More than 3,000 migrants are making their way through Mexico toward the U.S. border in the largest and most organized caravan of the year.

The migrants, mostly Central Americans, South Americans, and Haitians, are taking the 2,500-mile journey to Texas. The group was organized through a QR code that allowed participants to register starting Oct. 15, according to Fox News. Due to the Mexican government banning migrants from hitching rides from truckers, the migrants will have to take the entire journey on foot.

“Tell Biden we are coming,” one migrant named William from El Salvador told the news outlet.


The caravan left Tapachula on the border with Guatemala on Oct. 23.
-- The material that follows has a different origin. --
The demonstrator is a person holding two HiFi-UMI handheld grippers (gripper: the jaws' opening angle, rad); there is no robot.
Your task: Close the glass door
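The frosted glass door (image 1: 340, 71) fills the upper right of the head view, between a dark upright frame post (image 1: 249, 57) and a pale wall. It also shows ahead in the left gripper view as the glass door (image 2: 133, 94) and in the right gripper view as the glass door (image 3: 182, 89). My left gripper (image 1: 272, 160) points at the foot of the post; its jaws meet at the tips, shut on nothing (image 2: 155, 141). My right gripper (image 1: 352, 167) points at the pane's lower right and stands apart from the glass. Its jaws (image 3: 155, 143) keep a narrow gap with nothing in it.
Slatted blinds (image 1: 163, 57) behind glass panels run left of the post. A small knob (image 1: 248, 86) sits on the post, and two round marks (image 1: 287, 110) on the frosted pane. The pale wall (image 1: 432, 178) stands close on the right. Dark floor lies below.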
Within hours of beginning their journey, the migrants were greeted by a wall of Mexican National Guard troops. But the migrants forced their way through the blockade, continuing their journey to the United States.

The caravan is moving north before the reinstatement of the “Remain in Mexico” policy, which the Department of Homeland Security intends to bring back by mid-November after Texas and Missouri sued and scored a victory when the Supreme Court ordered the policy to be reinstated in August.

The Trump-era policy requires asylum-seekers to stay in Mexico while they await hearings on their requests for safe haven.

There has been a surge in border crossings, an issue that stretched from the Trump administration into the Biden administration.

Border arrests surged to an all-time high, more than 1.7 million, in fiscal year 2021, which ended in September, federal data show, and the border situation was flung back into the national spotlight in September with a wave of Haitian migrants.